Out of the material that follows, write out exactly the lines from the line with "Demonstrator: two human" to the line with "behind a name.", both ends included, and no others.

+++

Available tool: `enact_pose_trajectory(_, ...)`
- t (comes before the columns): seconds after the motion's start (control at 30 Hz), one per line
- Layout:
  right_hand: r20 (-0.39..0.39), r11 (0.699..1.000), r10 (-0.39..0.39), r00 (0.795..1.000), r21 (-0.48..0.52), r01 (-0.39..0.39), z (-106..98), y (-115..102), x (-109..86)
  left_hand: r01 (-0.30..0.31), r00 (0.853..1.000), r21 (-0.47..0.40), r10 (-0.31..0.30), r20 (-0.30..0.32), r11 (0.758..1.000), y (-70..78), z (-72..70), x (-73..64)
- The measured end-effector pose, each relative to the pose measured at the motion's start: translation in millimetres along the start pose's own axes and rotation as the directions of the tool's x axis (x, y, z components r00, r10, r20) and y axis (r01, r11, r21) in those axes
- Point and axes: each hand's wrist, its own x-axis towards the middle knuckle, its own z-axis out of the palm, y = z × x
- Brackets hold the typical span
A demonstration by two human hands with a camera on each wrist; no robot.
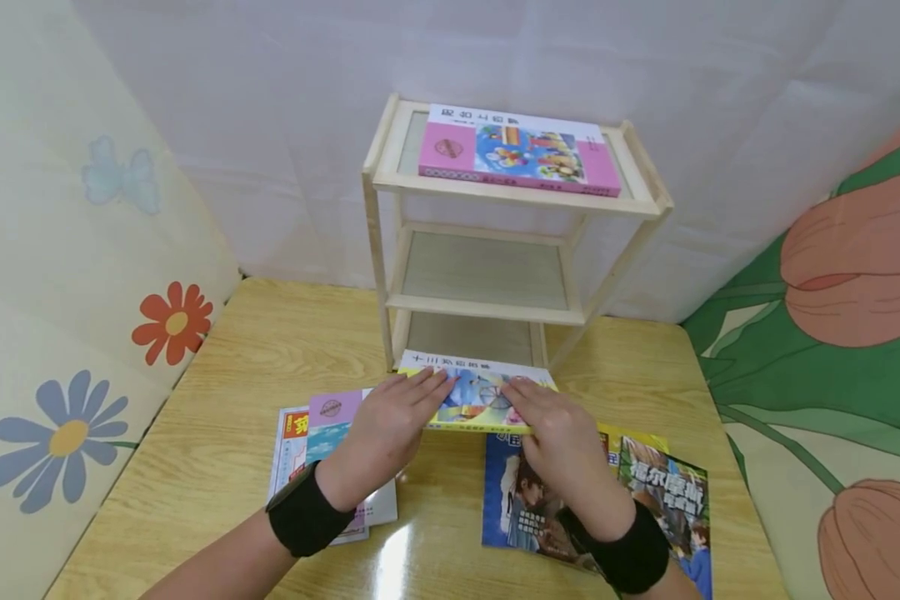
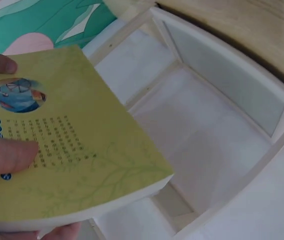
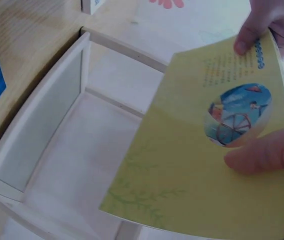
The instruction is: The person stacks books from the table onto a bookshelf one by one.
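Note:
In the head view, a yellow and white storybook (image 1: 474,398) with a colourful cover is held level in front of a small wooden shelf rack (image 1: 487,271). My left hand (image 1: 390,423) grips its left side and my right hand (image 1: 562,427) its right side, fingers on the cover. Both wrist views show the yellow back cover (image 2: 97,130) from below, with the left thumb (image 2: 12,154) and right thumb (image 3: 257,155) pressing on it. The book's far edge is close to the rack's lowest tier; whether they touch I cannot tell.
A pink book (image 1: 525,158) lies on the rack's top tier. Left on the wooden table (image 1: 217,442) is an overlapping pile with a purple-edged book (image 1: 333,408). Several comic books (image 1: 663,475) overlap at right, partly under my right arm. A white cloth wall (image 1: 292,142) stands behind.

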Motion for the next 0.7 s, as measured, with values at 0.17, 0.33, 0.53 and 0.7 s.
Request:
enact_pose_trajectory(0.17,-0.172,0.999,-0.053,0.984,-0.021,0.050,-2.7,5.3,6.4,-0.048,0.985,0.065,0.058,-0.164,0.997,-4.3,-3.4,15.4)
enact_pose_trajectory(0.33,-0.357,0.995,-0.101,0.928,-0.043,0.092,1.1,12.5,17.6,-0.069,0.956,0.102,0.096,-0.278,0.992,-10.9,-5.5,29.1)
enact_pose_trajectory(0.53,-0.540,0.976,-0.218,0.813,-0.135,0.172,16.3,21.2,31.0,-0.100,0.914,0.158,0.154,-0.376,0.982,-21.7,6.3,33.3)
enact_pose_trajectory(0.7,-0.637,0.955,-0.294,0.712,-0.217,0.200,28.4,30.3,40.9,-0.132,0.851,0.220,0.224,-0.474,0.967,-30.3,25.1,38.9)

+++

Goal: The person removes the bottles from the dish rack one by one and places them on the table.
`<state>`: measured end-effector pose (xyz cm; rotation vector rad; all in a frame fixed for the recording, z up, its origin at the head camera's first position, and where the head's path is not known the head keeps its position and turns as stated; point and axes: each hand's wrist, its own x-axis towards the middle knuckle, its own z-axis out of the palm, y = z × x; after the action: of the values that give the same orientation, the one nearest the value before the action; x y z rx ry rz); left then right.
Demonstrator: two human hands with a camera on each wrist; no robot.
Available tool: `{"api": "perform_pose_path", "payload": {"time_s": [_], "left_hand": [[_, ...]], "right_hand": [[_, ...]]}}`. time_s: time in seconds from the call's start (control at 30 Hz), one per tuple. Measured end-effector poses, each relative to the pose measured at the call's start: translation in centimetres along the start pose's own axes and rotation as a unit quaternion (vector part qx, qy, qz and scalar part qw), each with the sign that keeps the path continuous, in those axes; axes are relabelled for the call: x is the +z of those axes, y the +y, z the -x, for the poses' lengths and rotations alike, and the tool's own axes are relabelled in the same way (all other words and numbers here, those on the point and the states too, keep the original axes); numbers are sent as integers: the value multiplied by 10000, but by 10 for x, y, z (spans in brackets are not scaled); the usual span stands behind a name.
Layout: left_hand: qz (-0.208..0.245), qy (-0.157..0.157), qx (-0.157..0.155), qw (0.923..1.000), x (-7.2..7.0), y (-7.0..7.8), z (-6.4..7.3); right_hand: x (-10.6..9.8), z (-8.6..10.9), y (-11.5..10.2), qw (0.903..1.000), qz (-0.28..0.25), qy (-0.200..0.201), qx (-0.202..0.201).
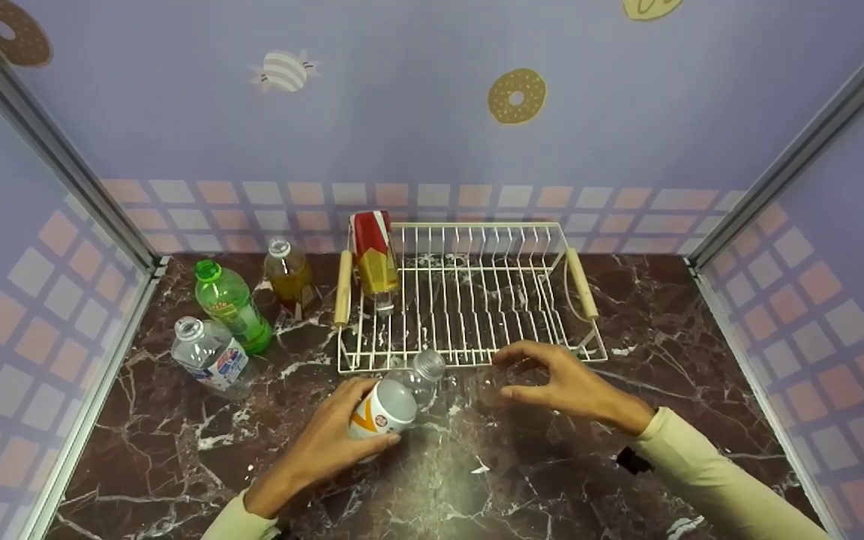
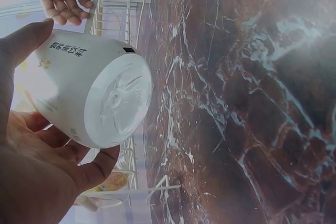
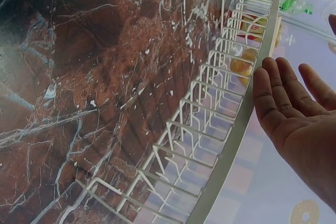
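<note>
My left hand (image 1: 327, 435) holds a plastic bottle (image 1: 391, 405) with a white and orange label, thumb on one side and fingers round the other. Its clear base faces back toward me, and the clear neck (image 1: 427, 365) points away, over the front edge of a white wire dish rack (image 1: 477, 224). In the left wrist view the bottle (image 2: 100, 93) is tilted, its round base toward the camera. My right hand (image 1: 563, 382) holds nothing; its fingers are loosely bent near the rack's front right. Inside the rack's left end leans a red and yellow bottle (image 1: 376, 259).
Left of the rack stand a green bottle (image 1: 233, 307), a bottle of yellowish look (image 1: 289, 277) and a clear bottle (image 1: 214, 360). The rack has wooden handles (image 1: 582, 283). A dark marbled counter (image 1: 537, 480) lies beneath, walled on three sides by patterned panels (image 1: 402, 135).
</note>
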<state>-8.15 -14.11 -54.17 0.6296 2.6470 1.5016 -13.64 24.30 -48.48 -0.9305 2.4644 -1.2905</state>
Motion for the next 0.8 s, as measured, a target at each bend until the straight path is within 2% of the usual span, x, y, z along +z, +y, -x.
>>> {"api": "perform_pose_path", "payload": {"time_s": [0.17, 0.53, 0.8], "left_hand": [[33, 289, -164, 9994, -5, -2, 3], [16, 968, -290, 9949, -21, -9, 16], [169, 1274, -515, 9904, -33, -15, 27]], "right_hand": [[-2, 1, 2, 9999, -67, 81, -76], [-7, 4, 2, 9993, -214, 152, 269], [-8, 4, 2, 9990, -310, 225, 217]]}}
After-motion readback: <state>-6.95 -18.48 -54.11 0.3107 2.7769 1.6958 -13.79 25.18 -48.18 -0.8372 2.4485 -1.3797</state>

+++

Exercise result:
Demonstrator: two human hands with a camera on each wrist; no robot.
Available tool: `{"api": "perform_pose_path", "payload": {"time_s": [_], "left_hand": [[_, ...]], "right_hand": [[_, ...]]}}`. time_s: time in seconds from the call's start (control at 30 Hz), one per tuple. Measured end-effector poses, each relative to the pose measured at the call's start: translation in centimetres along the start pose's own axes and rotation as a unit quaternion (vector part qx, qy, qz and scalar part qw), each with the sign that keeps the path continuous, in those axes; axes are relabelled for the call: x is the +z of those axes, y the +y, z the -x, for the poses' lengths and rotations alike, and the tool's own axes are relabelled in the same way (all other words and numbers here, those on the point and the states too, keep the original axes); numbers are sent as integers: the value multiplied by 10000, but by 10 for x, y, z (spans in brackets are not scaled); the usual span stands behind a name.

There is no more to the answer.